Chiba Tech School of Design & Science 日本語
The Computational Mind Lab

April 1, 2026

Modeling how diseases progress

GitHub →

Chronic diseases such as Alzheimer’s unfold over decades, but the data we can collect is usually cross-sectional: one measurement per person, at whatever stage they happen to be in. Event-based models turn that limitation into a question of inference — if each patient is a snapshot from a shared underlying trajectory, we can reconstruct the trajectory from the snapshots.

This line of work is led by Hongtao Hao, who built it through his PhD and continues it now. Every model below ships as an installable package, because a method nobody can run is not a method.

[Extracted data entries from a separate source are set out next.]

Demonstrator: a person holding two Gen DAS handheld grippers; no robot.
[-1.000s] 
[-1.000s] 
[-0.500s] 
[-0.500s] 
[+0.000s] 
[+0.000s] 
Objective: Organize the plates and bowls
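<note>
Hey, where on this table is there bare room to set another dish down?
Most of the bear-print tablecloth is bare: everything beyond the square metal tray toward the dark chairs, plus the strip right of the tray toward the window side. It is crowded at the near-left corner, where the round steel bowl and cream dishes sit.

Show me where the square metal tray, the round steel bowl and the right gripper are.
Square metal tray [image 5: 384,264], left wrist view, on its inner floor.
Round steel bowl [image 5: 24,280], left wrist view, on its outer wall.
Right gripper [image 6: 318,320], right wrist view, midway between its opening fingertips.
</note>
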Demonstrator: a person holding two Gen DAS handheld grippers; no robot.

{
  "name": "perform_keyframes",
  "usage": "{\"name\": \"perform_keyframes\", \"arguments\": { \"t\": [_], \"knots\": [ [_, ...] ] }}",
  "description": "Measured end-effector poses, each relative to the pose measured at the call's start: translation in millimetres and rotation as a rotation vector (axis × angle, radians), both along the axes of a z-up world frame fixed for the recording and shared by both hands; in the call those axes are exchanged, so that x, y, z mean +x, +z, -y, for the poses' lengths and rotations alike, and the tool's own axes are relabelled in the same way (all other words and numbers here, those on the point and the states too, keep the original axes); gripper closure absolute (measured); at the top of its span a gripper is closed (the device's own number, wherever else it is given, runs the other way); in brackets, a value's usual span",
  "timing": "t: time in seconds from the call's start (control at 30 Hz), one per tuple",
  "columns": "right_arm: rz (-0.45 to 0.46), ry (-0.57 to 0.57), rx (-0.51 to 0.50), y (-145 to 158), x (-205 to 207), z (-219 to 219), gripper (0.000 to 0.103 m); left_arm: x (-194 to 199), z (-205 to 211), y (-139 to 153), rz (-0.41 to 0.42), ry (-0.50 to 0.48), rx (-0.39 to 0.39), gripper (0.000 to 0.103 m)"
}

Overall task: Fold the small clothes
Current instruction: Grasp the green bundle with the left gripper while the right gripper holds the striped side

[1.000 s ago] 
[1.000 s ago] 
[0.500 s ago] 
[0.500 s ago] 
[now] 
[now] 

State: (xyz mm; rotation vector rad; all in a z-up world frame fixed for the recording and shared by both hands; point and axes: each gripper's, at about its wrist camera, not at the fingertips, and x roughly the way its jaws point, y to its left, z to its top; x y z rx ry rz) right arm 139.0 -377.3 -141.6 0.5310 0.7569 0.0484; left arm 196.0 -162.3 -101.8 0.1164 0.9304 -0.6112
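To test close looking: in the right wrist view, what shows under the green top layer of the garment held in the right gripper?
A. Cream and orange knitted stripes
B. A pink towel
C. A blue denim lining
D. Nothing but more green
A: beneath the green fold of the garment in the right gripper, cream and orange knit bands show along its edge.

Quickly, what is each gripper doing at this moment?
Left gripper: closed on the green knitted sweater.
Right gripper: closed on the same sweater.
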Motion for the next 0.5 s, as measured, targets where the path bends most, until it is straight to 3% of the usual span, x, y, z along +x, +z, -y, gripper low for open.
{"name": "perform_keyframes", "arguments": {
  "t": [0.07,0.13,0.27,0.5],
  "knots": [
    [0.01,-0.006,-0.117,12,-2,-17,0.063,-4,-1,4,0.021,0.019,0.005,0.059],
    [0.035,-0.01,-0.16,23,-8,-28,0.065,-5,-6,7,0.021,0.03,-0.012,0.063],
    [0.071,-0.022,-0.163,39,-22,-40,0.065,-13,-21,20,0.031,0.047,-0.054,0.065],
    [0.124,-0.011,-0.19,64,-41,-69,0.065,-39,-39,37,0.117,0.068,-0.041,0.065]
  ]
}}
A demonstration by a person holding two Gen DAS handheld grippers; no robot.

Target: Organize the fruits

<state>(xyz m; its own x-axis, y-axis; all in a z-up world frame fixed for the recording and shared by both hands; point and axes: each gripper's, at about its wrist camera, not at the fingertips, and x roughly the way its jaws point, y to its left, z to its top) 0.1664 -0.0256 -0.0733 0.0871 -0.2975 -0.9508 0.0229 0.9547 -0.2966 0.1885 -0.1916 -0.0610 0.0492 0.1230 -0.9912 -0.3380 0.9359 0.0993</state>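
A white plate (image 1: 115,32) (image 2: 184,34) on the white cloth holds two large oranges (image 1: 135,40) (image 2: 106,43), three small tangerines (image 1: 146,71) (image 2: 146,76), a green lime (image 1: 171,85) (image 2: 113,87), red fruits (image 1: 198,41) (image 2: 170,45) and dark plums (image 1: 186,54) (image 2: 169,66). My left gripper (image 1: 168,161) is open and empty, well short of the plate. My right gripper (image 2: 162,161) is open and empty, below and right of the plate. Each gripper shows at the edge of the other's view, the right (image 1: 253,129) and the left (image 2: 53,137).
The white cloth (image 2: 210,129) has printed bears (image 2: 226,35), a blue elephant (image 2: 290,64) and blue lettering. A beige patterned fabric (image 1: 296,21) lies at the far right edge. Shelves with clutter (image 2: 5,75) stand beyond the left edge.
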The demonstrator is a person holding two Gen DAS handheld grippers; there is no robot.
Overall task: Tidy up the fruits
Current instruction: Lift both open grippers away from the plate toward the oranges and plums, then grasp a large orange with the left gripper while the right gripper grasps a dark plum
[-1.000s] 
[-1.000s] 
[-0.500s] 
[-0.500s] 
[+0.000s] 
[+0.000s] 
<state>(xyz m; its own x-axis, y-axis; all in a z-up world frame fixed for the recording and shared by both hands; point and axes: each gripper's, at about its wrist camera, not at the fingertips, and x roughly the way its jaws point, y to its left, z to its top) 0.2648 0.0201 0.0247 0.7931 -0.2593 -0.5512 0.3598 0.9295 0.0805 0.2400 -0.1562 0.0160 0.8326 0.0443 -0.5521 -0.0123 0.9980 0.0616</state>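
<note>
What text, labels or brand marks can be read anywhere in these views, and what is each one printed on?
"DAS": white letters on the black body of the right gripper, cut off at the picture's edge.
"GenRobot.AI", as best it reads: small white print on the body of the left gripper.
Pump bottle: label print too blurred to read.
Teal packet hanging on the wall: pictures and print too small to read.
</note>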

As far as we are aware, these models are the state of the art for event-based disease progression modeling. Evaluated across 9,000 synthetic datasets and real ADNI data, our stage-aware model significantly outperforms prior event-based methods — Gaussian mixture EBM, kernel density EBM, and discriminative EBM among them — at both recovering the order of disease events and assigning patients to stages. One finding worth stating plainly, since it cuts against the usual instinct: the simpler Gaussian-based models consistently beat the more complicated KDE-based ones.

The models

Stage-aware modeling (SA-EBM). Standard event-based models treat every biomarker as either “affected” or “not affected.” We formulate the intuition that a disease increasingly impacts more cognitive and biological factors as it progresses, and show that modeling stage directly improves recovery of the progression sequence. Paper · GitHub · pip install pysaebm

Subtypes (Bayesian EBM). Diseases do not progress the same way in every patient, but neither do they vary arbitrarily — there are typically a few recurring subtypes. We infer subtype and stage jointly. Paper · GitHub · pip install bebms

Mixed pathology (JPM). Most event-based models assume one disease per person. In reality, several pathologies often progress at once, so we model them jointly rather than forcing a single explanation. Paper · GitHub · pip install pyjpm

Learned inference (TEMPO). A transformer trained on data simulated from the probabilistic model performs inference faster and more accurately than our original method — while the probabilistic model remains essential, both as the source of the training data and as the thing that makes the result interpretable. Paper (CHIL 2026) · GitHub

Collaboration

The work is joint with collaborators in neurology and neuroimaging, and is developed in the open — code and data live on the JPCCA GitHub organization. Recent results were presented at ML4H and the NeurIPS Time Series for Health workshop, and TEMPO appeared at CHIL 2026.